By the way, consumers made Red Delicious less tasty, because they chose the apples that looked best — which were the deep red ones.
Jim Miller:
I think you’d enjoy the New Yorker article I linked to. All of that is discussed in some depth.
We like jonathans, but i love crab apples
we just had a mango apple.. (hybrid) very yum
but then again… we go picking and some of the japanese types are really good if you like sweet, large and yellow
next try rambutan… (not an apple, looks awful, nice taste like melon leechy, etc)
a few days ago, three exactly
the man of apples was born
John Chapman
Jonny Appleseed
an evil man who sowed invasive species (modern take)
a wonderful person who seeded the place with food bearing trees instead of pincones
Cripps Pink, not Cripp’s Pink,
(Don’t want to get Australians mad at me.)
Neo:
There is a new variety of apple cultivar “Cosmic Crisp” soon to be released from Washington State University:
http://dialogue.tfrec.wsu.edu/breed/wa38-apple-cultivar/
The selection and breeding of apple varieties for crispness has been advanced by technology specifically a digital “crispness” tester (MOHR Digitest 2 – MDT2) which can replace the guy or gal doing the “bite” test. Anyway, the MDT-2 is being used by growers (to determine when to pick and when to move the apples from controlled atmosphere/cold storage to market) and by researchers. Data from the tester is digital and quantifiable, makes crispness a “hard” number.
http://www.mohr-engineering.com/
MDT Agricultural Penetrometer and Texture Analyzer
MDT Series Automated Materials Testers
Fruit penetrometers and texture analyzers give accurate, repeatable results.
Saves 50% or more of the time you spend testing and generates automated reports.
Also use for general materials testing.
The Wealthy apple, and the Snow Sweet apple are both varieties produced in Minnesota; hence able to withstand very cold winters.
Both apples produce well, are crisp and make excellent pies. Superb for just eating…….sweet tartness.
neo – Thanks for the reminder. I assumed the “New Yorker” article was similar to the NYT article I read, linked to, and wrote about some years ago.
And here’s a tip in return, which may be new to some of your readers: When apples were sold from bushel boxes, they were advertised with “apple box art”. I’m not saying it is great art, but many will find the images great fun. (Use a Google image search on the phrase, if you want to see examples.)
There’s a Texaco station a couple of miles from where I live that has a nice collection. I like to say, half jokingly, that it is the best art gallery in Kirkland.
I mentioned Sweetango apples on this very blog in a comment waaaaay back in 2014. They remain my personal favorite and I’m glad you’ve given them a try.
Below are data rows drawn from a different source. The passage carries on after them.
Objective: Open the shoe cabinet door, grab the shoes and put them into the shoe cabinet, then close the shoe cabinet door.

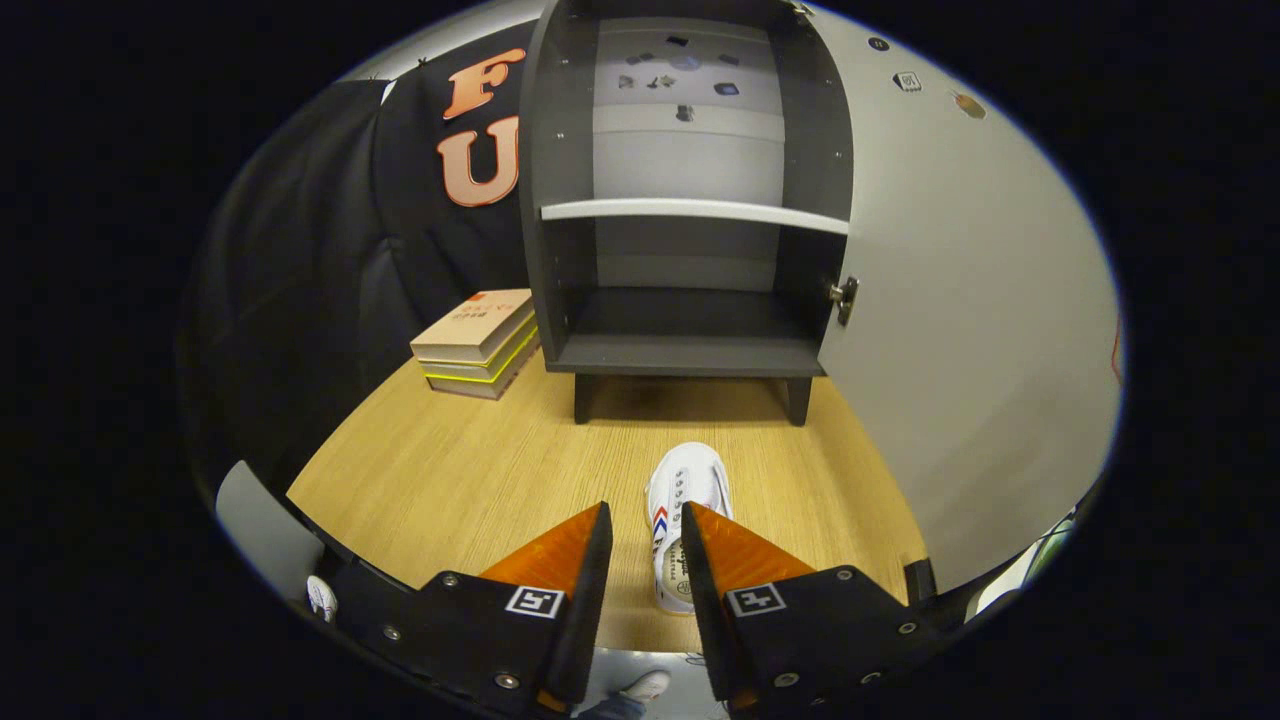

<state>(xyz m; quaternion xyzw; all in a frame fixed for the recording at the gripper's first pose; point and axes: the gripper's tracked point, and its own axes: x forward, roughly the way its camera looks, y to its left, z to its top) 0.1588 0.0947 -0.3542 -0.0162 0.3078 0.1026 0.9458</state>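
Observation:
The dark grey shoe cabinet point(690, 350) stands on the wooden table beyond my fingers. Its pale grey door point(960, 330) is swung wide open to the right. Inside, a light shelf point(690, 211) divides it, and both compartments hold nothing. A white shoe point(676, 490) with red and blue stripes lies on the table in front of the cabinet, toe pointing toward it. My gripper point(646, 520) hovers over the shoe's heel half, open. The right finger overlaps the shoe's side, and a strip of table shows between the left finger and the shoe.
A stack of books point(478, 342) lies left of the cabinet on the wooden table point(450, 480). Black cloth wall hangs behind and to the left. The table's near edge runs just under my fingers, with floor and a person's shoe point(645, 686) below.

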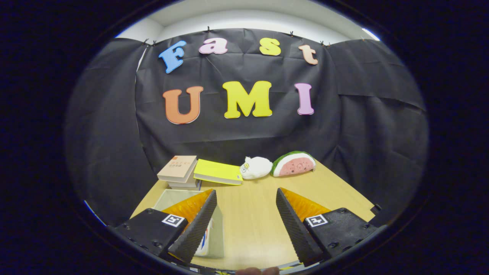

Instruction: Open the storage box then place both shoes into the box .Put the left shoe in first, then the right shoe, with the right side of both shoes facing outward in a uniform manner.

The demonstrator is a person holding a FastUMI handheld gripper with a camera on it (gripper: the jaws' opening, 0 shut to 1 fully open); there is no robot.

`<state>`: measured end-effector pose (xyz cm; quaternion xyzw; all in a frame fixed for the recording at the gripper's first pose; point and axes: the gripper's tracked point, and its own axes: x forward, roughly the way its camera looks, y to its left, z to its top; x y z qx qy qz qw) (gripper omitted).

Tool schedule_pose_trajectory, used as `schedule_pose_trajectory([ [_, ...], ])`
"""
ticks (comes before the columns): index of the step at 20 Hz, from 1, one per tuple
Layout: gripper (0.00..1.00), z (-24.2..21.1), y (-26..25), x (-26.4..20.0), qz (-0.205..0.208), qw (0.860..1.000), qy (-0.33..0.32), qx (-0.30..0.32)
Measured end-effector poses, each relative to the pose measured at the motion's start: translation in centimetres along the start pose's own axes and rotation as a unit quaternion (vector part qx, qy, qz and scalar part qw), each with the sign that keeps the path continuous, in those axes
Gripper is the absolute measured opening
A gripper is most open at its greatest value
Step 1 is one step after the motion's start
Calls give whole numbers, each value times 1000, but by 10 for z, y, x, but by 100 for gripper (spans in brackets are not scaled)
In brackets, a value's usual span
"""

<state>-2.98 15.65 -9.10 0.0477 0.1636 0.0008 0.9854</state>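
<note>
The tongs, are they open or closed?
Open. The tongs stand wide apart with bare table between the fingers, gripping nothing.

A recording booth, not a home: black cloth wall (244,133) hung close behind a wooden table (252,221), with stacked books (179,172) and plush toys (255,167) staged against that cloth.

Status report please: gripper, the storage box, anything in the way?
Gripper open, nothing between fingers. Pale translucent plastic storage box under one finger, on light wooden table. Shoes unseen. Stacked books, yellow book, two plush toys beyond; path clear.
</note>
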Motion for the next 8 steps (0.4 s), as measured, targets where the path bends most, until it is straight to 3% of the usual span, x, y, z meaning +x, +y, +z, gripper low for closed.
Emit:
schedule_pose_trajectory([
  [8, 99, 13, -15, -13, -17, 1000, -12, -4],
])
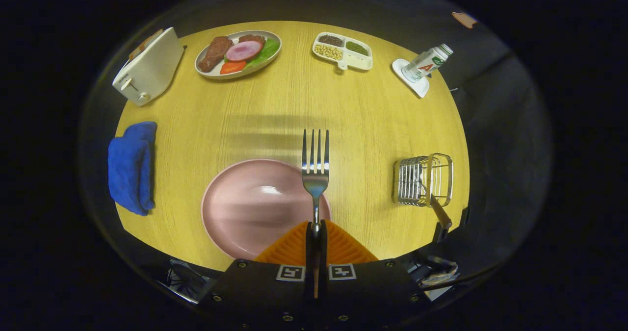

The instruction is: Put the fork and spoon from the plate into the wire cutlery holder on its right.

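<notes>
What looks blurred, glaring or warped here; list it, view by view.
Gripper view: the pink plate and the shadows on the table are smeared by motion; the fork, clamped in the gripper, stays sharp and glints; fisheye bends the table's rim; the wire cutlery holder is crisp.

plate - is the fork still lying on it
No, the fork is clamped by its handle between the gripper fingers, raised above the pink plate.

Toaster (149, 66): upper left of the frame, on the wooden surface (274, 110)
Blue cloth (131, 166): left, bunched
Oval dish (238, 54): top centre — meat, greens
Divided tray (343, 51): top, right of centre — beans, grains
Bottle (427, 62): upper right, on a white coaster (411, 80)
</notes>
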Available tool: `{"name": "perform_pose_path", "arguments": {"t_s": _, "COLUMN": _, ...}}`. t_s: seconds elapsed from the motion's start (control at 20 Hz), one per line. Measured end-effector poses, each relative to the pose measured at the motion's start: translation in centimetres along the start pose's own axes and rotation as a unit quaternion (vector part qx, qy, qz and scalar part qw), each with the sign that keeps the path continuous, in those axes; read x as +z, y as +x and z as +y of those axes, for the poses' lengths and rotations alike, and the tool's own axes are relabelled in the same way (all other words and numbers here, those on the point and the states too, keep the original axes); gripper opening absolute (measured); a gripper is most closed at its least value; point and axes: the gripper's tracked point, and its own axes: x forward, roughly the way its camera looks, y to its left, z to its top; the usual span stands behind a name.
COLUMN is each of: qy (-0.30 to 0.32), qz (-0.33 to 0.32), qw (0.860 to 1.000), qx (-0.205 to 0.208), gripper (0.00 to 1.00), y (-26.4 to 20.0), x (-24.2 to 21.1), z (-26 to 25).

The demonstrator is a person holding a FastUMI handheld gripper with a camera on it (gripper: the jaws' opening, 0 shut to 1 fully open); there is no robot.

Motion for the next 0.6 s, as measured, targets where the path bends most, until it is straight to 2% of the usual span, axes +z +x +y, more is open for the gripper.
{"name": "perform_pose_path", "arguments": {"t_s": 0.6, "qy": 0.079, "qz": 0.000, "qw": 0.995, "qx": -0.065, "gripper": 0.03, "y": -3.4, "x": 1.0, "z": -10.4}}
http://neoneocon.com/2014/09/13/the-red-delicious-apple/#comment-826917
I grew up in apple orchard country, where you could pick a half bushel for a buck or two. Macs were OK, but Ida Red was my favorite. Sorry, not THAT Ida Red. 🙂
https://en.wikipedia.org/wiki/Idared
My understanding is that apple seeds mutate like crazy, which is why seeds from a great tree, fruitwise, do not yield daughter trees with the same quality fruit. Thus, cloning (taking grafts) is the only way to reproduce a specific strain,
Apple trees live for about 80 yrs max. So well-established orchards constantly cut the older ones down, yielding timber that makes wonderful smoke. Think applewood-smoked bacon!
Courtland makes a great pie, bakes up good for folks who want to pass up all those crust calories, yummy out of hand too. Just cannot abide ” Delicious. red or yellow”. It would be too akin to riding that absurd train with Gov Moonbeam as the only other passenger.
I bought a bag of Sweetango apples at Trader Joe’s a couple weeks ago. Perfect blend of sweet-tart, crisp and delicious. My new favorite.
Jonathans do it for me, both for baking and eating out of hand.